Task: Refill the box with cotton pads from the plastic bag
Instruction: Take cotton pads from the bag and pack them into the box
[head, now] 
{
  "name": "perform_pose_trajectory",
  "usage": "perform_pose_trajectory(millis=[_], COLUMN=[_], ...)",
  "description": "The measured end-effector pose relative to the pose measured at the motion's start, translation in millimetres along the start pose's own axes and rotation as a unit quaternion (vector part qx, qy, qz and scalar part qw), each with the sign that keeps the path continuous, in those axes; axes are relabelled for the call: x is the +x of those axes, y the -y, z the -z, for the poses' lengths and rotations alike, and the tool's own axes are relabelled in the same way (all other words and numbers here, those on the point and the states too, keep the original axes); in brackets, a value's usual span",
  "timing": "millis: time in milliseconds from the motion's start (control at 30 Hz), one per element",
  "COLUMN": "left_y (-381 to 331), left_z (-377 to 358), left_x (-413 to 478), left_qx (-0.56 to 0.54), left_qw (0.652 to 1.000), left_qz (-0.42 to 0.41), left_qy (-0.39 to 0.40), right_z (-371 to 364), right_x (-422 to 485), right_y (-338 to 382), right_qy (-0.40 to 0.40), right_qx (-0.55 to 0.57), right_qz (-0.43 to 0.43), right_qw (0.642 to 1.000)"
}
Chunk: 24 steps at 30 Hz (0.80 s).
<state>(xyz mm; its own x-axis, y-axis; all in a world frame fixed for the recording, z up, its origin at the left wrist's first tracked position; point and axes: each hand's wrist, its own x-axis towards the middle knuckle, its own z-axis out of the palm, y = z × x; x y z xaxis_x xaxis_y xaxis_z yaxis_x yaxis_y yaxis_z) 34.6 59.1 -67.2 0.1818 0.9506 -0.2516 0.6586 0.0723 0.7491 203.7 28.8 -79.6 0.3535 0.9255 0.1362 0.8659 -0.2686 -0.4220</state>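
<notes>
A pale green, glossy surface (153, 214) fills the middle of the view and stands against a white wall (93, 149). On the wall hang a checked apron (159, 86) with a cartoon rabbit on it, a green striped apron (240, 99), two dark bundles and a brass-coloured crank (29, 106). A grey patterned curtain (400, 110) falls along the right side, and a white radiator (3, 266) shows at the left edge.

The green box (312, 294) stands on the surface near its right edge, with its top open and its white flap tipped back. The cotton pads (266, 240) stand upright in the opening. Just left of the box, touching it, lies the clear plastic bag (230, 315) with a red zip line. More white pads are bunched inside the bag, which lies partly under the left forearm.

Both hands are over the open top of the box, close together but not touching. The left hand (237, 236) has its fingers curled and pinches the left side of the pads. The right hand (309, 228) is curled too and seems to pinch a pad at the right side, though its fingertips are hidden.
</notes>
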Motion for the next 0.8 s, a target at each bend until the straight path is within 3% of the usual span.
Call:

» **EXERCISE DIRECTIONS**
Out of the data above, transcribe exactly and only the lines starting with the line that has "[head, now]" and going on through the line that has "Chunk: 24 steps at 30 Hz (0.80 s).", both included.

» **OUTPUT OF THE TASK**
[head, now] 
{
  "name": "perform_pose_trajectory",
  "usage": "perform_pose_trajectory(millis=[_], COLUMN=[_], ...)",
  "description": "The measured end-effector pose relative to the pose measured at the motion's start, translation in millimetres along the start pose's own axes and rotation as a unit quaternion (vector part qx, qy, qz and scalar part qw), each with the sign that keeps the path continuous, in those axes; axes are relabelled for the call: x is the +x of those axes, y the -y, z the -z, for the poses' lengths and rotations alike, and the tool's own axes are relabelled in the same way (all other words and numbers here, those on the point and the states too, keep the original axes); in brackets, a value's usual span",
  "timing": "millis: time in milliseconds from the motion's start (control at 30 Hz), one per element",
  "COLUMN": "left_y (-381 to 331), left_z (-377 to 358), left_x (-413 to 478), left_qx (-0.56 to 0.54), left_qw (0.652 to 1.000), left_qz (-0.42 to 0.41), left_qy (-0.39 to 0.40), right_z (-371 to 364), right_x (-422 to 485), right_y (-338 to 382), right_qy (-0.40 to 0.40), right_qx (-0.55 to 0.57), right_qz (-0.43 to 0.43), right_qw (0.642 to 1.000)"
}
Chunk: 24 steps at 30 Hz (0.80 s).

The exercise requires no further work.